Era um Brasil conservador e muito provinciano, com alta visibilidade de uniformes das Forças Armadas por toda parte. A propaganda oficial era constante no rádio e na TV, cantando direitos e deveres dos cidadãos e celebrando os feitos do novo regime. “Esse é um país que vai pra frente”, “Brasil, ame-o ou deixe-o” – “e o último que sair apaga a luz”, apressaram-se em emendar – “Povo limpo é povo desenvolvido”. Exalta-se a rodovia Transamazônica, o BNH (Banco Nacional de Habitação) e o Mobral (alfabetização para adultos). E quando a gente ia ao cinema, havia propaganda do governo nos boletins technicoloridos, e ridículos, do Jean Manzon e do Primo Carbonari.

O estrago da ditadura ficou mais evidente para a minha geração depois do tricampeonato de futebol na Copa do México 70 – 4 X 1 na final sobre a Itália – quando, apesar da repressão tenebrosa e da censura aos meios de comunicação, não era mais segredo para ninguém que havia perseguição, prisão, tortura e morte. Cantar o Hino Nacional todos os dias no colégio era obrigatório, assim como as aborrecidas aulas de Educação Moral e Cívica. Ouvíamos falar de filmes que, diziam, nunca poderíamos ver: A Laranja Mecânica, O Último Tango em ParisEmmanuelle – o que não impediu a estrela desse último, a holandesa Sylvia Kristel, de visitar Brasília e deixar os políticos babando. Enfim, era uma tristeza e um atraso.

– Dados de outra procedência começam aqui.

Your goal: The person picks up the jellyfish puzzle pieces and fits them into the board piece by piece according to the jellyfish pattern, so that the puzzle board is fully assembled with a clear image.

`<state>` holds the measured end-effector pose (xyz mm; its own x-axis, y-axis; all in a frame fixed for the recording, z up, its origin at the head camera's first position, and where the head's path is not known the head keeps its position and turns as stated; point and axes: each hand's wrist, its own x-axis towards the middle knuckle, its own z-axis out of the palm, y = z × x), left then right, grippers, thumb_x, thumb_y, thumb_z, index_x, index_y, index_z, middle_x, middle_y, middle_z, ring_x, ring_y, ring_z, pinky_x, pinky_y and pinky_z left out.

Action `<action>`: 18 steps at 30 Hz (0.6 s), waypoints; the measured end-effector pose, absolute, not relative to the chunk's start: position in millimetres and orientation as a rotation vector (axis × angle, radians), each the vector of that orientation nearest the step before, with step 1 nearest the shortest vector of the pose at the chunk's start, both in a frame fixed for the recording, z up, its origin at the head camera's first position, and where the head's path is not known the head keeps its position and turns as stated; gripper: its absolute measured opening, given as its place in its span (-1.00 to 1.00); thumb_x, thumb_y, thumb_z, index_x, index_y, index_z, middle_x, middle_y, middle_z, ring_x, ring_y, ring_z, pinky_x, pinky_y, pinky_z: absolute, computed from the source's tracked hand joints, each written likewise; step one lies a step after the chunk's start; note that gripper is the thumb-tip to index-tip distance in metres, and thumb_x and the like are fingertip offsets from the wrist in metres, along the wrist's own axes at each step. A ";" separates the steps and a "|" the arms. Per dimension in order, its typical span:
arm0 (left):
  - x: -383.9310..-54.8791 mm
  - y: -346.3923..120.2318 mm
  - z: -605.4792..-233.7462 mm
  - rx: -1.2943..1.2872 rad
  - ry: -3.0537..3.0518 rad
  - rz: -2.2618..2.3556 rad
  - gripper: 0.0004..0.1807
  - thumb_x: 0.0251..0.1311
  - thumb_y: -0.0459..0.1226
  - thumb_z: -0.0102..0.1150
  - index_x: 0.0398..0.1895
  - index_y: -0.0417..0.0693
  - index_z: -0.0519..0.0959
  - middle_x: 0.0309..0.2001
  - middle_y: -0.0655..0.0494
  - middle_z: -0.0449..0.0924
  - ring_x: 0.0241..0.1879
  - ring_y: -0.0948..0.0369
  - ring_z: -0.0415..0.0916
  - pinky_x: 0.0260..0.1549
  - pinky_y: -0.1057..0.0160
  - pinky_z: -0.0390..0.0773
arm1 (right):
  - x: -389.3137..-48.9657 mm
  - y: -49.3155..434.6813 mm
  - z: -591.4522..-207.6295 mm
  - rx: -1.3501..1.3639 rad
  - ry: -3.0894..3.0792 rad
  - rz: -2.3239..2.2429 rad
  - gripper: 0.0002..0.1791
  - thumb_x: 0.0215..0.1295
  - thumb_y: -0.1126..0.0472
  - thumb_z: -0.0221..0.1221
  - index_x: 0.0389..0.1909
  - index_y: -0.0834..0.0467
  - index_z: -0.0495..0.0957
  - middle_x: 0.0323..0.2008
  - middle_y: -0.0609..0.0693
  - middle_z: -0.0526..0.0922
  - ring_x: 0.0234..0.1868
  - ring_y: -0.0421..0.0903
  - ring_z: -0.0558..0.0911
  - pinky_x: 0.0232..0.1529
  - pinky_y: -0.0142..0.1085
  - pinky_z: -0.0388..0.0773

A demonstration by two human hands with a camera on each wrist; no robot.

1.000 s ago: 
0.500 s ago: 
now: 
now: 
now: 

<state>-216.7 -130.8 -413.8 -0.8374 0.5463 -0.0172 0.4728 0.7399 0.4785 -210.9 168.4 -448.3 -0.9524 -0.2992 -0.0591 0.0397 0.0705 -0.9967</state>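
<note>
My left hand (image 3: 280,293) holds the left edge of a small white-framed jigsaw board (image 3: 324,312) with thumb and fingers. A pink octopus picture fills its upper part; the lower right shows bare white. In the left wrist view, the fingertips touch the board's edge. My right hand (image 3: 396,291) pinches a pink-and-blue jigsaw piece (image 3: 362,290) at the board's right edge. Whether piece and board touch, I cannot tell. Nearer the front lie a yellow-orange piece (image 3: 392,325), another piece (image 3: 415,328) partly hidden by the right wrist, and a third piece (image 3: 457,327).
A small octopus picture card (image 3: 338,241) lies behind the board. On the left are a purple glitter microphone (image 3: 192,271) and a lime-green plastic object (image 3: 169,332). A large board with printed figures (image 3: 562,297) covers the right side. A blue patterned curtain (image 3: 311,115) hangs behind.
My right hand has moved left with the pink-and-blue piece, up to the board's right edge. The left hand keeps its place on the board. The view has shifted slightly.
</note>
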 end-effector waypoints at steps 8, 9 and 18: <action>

Daí começaram a falar em Abertura – ampla, geral e irrestrita – aconteceu a anistia aos presos políticos – com “a volta do irmão do Henfil” – e teve início o movimento Diretas Já. Batemos no peito, entoamos o hino, dessa vez com vontade, e ocupamos todas as praças possíveis – o comício na Praça da Sé foi inesquecível. Mas não rolou. Elegeram Tancredo e aguardamos saudar, finalmente, o primeiro presidente civil em anos. Mas ele morreu antes de tomar posse, embarcamos na era Sarney e o resto, como diz o surrado clichê, é história. Uma decepção atrás da outra. Acredito mesmo que nos acostumamos a dar com os burros n’água na hora H.

Hoje ouvi alguém comentar que a data do golpe de 1964 devia ser lembrada com a devida seriedade, um momento de reflexão para evitar que o trauma se repita. E sem essa de Dia da Mentira para não reduzir tudo à chanchada nacional. Estamos mais para Dia da Marmota, aquela velha situação que não acaba nunca.